- Work to be completed: Everything in the listing below from the line containing "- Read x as" through the line containing "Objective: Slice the" must be repeated exactly; the remaining lines are not wanted.

####################

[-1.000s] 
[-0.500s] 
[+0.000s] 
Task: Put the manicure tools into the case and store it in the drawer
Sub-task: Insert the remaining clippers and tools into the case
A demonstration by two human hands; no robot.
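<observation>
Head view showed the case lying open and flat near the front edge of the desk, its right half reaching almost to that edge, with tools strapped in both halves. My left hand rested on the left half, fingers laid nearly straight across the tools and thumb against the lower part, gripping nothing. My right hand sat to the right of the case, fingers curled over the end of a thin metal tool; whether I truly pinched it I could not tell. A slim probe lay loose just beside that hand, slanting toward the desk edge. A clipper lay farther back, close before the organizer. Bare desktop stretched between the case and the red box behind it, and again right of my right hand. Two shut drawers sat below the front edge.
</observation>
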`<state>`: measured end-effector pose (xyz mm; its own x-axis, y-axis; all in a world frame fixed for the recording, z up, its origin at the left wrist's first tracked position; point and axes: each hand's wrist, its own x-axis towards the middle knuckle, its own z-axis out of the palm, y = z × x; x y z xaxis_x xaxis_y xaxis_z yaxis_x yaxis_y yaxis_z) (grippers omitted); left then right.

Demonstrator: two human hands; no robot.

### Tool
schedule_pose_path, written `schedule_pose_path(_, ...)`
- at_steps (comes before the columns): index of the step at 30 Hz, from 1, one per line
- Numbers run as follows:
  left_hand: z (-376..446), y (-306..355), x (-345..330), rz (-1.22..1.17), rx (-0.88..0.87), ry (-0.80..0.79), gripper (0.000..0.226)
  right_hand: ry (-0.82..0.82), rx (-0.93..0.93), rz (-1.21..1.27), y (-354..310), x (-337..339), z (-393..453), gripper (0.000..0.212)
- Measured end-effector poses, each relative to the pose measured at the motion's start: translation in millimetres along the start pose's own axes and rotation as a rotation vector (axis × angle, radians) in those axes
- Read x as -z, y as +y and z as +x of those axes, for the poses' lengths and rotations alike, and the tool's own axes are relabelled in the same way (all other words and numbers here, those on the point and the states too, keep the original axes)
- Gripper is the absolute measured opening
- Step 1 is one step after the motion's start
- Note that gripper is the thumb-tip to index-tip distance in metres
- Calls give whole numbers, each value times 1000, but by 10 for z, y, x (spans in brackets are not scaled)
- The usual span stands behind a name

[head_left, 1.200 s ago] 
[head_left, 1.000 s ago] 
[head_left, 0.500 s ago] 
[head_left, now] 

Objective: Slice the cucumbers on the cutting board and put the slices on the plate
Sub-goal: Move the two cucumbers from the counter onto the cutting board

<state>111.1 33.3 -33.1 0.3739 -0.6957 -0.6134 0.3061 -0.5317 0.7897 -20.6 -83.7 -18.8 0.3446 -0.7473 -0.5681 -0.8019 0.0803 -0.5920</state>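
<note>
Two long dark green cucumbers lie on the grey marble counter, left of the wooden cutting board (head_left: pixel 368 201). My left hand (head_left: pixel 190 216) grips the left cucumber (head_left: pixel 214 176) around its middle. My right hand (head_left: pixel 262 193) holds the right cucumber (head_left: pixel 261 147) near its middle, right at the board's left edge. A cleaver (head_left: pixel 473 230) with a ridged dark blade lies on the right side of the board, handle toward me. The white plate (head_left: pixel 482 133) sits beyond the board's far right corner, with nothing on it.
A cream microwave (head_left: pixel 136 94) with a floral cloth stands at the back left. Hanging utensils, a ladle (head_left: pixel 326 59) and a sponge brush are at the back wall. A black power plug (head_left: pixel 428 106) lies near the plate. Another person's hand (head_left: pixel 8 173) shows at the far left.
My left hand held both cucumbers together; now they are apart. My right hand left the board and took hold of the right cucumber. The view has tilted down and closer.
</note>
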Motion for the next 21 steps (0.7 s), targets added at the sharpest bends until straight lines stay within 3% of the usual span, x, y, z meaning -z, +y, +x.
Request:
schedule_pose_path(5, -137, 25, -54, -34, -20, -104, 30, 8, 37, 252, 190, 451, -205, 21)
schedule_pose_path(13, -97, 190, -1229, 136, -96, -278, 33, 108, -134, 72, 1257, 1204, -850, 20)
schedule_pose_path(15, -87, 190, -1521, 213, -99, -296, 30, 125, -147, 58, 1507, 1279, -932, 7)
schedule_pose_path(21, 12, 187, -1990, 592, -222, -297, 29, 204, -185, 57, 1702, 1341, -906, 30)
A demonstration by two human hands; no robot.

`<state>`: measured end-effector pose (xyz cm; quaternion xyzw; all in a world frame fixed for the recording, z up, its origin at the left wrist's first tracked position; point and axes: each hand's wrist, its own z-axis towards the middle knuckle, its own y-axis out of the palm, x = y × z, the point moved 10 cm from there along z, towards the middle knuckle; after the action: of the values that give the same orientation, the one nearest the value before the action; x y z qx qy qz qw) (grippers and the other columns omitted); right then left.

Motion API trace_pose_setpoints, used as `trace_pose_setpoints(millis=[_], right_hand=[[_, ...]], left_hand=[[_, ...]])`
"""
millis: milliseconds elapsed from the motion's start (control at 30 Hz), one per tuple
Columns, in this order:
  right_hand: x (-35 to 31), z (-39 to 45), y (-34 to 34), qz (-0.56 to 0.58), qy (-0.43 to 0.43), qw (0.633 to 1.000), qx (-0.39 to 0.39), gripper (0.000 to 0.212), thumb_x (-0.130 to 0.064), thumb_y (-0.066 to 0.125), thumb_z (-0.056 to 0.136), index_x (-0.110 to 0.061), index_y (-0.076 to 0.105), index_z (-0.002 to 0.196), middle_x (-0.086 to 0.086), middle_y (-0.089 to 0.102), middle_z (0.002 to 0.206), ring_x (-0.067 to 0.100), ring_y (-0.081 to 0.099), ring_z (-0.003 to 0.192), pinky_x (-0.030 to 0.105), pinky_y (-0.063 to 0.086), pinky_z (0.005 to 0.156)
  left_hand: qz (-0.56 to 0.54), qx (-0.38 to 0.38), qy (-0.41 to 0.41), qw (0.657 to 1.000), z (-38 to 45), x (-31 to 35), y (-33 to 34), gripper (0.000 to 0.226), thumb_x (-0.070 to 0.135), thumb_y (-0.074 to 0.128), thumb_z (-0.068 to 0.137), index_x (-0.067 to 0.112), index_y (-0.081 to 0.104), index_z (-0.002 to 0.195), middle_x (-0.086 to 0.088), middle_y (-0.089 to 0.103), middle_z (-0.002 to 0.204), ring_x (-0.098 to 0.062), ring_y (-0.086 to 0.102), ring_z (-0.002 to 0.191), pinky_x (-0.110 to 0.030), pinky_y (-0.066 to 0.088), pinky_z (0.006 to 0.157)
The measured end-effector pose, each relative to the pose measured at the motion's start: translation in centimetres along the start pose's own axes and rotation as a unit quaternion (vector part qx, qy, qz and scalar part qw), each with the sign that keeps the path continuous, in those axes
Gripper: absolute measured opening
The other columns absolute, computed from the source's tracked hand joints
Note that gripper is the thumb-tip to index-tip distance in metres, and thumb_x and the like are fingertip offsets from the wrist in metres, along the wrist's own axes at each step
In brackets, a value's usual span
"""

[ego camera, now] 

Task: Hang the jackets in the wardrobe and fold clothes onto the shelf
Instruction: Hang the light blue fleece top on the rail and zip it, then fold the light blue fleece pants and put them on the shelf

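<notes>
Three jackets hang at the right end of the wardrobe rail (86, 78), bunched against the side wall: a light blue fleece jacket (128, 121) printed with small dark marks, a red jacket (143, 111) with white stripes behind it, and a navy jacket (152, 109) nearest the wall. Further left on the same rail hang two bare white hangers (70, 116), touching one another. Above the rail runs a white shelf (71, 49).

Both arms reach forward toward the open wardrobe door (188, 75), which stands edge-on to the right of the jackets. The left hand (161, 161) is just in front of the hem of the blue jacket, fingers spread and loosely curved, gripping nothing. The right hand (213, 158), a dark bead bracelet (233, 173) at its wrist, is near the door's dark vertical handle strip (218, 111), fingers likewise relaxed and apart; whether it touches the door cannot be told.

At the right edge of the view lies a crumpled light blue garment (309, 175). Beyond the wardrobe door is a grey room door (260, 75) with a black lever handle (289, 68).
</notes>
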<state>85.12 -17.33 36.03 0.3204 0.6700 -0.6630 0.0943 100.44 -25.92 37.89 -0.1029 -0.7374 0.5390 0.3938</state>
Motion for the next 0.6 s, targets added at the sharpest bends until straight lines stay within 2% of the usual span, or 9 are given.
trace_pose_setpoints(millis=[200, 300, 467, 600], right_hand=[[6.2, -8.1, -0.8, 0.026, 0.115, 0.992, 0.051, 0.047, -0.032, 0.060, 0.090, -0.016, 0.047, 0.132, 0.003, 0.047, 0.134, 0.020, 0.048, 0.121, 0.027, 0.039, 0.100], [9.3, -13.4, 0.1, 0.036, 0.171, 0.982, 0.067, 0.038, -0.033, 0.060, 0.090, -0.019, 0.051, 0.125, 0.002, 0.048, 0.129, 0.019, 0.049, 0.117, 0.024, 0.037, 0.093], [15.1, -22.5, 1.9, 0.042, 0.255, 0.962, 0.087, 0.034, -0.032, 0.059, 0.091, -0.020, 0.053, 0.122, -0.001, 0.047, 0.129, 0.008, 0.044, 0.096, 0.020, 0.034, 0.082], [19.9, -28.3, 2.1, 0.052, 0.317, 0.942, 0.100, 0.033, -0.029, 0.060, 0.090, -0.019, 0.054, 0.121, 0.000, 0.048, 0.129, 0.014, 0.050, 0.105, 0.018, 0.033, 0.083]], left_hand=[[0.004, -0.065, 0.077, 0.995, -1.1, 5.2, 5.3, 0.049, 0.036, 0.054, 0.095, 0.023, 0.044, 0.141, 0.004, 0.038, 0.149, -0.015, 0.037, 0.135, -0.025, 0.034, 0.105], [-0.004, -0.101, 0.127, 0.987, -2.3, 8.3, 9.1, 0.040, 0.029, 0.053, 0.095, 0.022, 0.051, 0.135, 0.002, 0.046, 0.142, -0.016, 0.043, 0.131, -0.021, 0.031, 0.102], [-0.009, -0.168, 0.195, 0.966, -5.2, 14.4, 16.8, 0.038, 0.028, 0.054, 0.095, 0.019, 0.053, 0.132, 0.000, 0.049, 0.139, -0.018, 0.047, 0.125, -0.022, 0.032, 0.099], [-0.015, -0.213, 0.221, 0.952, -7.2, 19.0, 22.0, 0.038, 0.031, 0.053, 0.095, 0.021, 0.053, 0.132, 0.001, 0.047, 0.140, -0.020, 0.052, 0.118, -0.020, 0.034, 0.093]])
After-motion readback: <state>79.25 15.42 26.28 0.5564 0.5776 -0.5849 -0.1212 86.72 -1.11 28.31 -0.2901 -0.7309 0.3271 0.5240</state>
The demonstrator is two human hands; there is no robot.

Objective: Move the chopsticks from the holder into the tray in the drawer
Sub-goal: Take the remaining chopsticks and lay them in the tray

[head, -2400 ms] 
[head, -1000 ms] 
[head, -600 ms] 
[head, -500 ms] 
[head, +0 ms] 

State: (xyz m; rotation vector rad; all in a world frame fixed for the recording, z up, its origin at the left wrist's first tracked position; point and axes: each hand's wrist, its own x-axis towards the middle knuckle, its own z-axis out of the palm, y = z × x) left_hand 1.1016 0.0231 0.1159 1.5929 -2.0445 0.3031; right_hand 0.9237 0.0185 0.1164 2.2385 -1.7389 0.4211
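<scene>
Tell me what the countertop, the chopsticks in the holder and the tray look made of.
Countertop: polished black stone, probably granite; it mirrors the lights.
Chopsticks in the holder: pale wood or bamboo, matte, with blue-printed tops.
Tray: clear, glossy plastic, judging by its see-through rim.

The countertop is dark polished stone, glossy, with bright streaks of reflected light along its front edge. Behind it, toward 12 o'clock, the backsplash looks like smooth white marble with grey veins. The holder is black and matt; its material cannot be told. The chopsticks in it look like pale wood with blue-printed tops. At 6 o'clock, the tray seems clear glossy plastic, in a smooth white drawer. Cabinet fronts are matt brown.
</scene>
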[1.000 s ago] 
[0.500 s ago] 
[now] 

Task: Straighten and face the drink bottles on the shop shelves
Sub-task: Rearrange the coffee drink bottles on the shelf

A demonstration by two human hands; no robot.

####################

- Exercise response:
- Read x as -z, y as +y and z as +x of those axes, for the poses' lengths and rotations alike, and the tool's own axes are relabelled in the same way (all other words and numbers here, those on the point and the states too, keep the original axes)
- Gripper is the absolute measured opening
- Step 1 is one step after the motion's start
- Note that gripper is the thumb-tip to index-tip distance in metres
- Calls give whole numbers, each value times 1000, but by 10 for z, y, x (spans in brackets are not scaled)
- The usual span stands behind a name

[head_left, 1.200 s ago] 
[head_left, 1.000 s ago] 
[head_left, 0.500 s ago] 
[head_left, now] 

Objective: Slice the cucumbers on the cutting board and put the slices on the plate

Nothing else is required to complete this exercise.